Он протянул ей руку, но она не двигалась и, крепко закусив нижнюю губу, тяжело дышала.
— Дай мне фуражку! — сказал Борис. — Я обещаю, что приду завтра. Она вся вспыхнула, бросила его шапку на пол и почти закричала:
— Вот ваша шапка! Идите!.. Вы помните наш адрес? Жандармская, тридцать пять. Так вот… забудьте его навсегда… Мальчишка!
VIII
Придя домой, Полубояринов долго ходил взад и вперед по своему кабинету. Голова его горела, в виски что-то стучало напряженно, неровно и часто.
— Боже мой, боже мой! — шептал он тоскливо.— Жить и постепенно этого ожидать, каждый день, каждую минуту! А потом? Потом будешь лежать, как те голые, будешь лежать год, двадцать лет, сто… И об этом позабудут… все… Для чего же мне эта жизнь, если я каждую секунду должен думать о смерти? Ах, как все это гадко, как это все гадко!

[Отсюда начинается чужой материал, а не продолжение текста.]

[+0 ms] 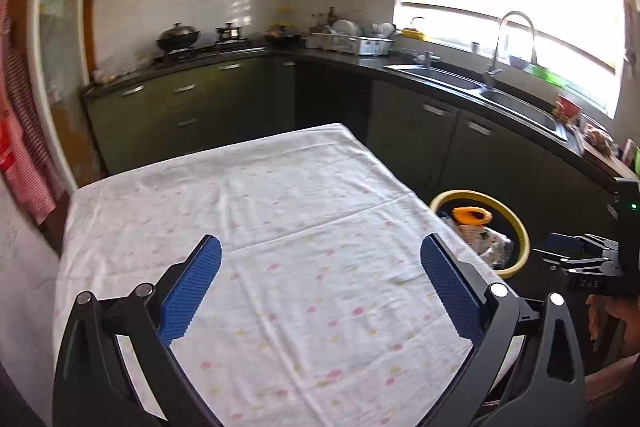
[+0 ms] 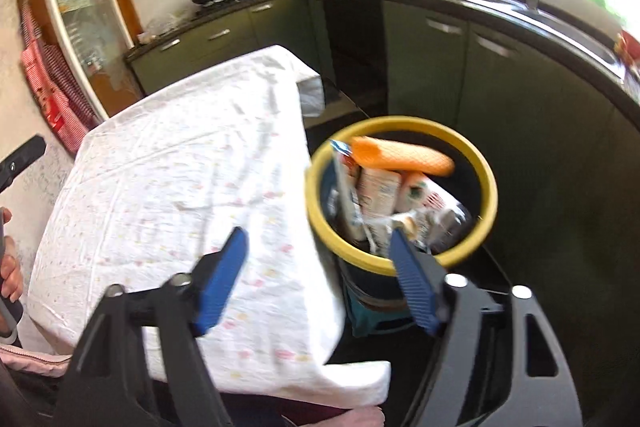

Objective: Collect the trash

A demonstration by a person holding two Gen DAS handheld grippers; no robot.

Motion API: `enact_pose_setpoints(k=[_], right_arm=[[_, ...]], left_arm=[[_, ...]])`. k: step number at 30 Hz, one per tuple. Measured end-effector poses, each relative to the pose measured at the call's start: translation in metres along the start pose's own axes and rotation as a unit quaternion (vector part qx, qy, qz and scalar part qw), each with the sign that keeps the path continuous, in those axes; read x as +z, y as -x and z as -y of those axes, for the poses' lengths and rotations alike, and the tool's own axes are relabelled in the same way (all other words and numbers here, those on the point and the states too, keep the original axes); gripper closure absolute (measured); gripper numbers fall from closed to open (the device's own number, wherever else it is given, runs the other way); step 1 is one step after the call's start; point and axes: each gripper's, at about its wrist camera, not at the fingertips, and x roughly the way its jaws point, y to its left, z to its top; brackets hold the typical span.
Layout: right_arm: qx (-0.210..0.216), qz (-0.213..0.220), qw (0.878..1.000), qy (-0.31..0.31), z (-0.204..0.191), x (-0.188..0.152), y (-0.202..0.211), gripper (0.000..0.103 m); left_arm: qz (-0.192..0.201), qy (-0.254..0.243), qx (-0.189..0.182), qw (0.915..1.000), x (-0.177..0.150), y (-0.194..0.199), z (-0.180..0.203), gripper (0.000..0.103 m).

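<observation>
A yellow-rimmed trash bin (image 2: 490, 187) stands on the floor at the table's right side. It holds an orange wrapper (image 2: 404, 157), white cartons (image 2: 378, 195) and crumpled packaging. It also shows in the left wrist view (image 1: 522, 239). My right gripper (image 2: 318, 247) is open and empty, above the table's right edge and the bin's near rim. My left gripper (image 1: 320, 255) is open and empty, over the cloth-covered table (image 1: 260, 195). The right gripper's body (image 1: 588, 259) shows at the right of the left wrist view.
The table carries a white cloth with small pink and yellow spots (image 2: 180, 167). Dark green kitchen cabinets (image 1: 440, 131) with a sink (image 1: 516, 99) run behind and to the right. A stove with a wok (image 1: 178, 37) is at the back left.
</observation>
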Motion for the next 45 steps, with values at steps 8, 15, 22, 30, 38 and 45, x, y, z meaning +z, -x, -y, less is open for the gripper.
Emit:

В это время его взгляд упал на револьвер, висевший над диваном на гвоздике. Борис взял его, взвел курок и посмотрел на барабан. Все шесть гнезд были заряжены. Борис сел перед зеркалом и, взяв дуло в рот, положил палец на собачку. «Ведь какая глупость — жизнь,— мелькнуло у него в голове, точно какой-то отрывок из старого романа,— маленький свинцовый шарик в одну секунду погасит ее, и царь природы, со всеми радостями и огорчениями, станет куском земли. Стоит только надавить на собачку и…» Борис слегка нажал палец. Собачка упруго подалась.
Борис поглядел на себя в зеркало и увидел бледное лицо с испуганно блестящими глазами. Сердце его так и колотилось в груди. «Ну, теперь еще… чуть-чуть…» Собачка еще подалась, но с большой упругостью.
«Теперь одно только ничтожное усилие — и конец! — подумал с ужасом Борис.— Ну!..»
Вдруг им овладел такой ужас смерти, что, задрожав всем телом, он швырнул револьвер на кровать.
«Жить! Жить! Жить! — точно закричали в нем тысячи оглушающих голосов.— Жить во что бы то ни стало, как можно больше, как можно шире!» И Борису страшно захотелось сейчас же, сию минуту прильнуть к чаше жизненных радостей и пить из нее до усталости, до самозабвения. «К Валерии!» — жадно закричало у него в голове, и он, быстро схватив фуражку, без пальто и калош, выбежал на улицу…
— Милый мой,— говорила на рассвете Валерия Карловна, провожая до двери усталого, бледного, едва стоявшего на ногах, но счастливого Бориса,— отчего ты сегодня был такой странный, точно…— она задумалась, приискивая выражение,— точно ты за один день большим сделался, мой мальчик?
Он посмотрел на нее, засмеялся и, вспомнив слова художника, ответил:
— Да, Валя, ты нашла настоящее слово. Я сделался большим, потому, что понял жизнь и смерть. Теперь уже поздно, а завтра ночью я тебе расскажу все подробно.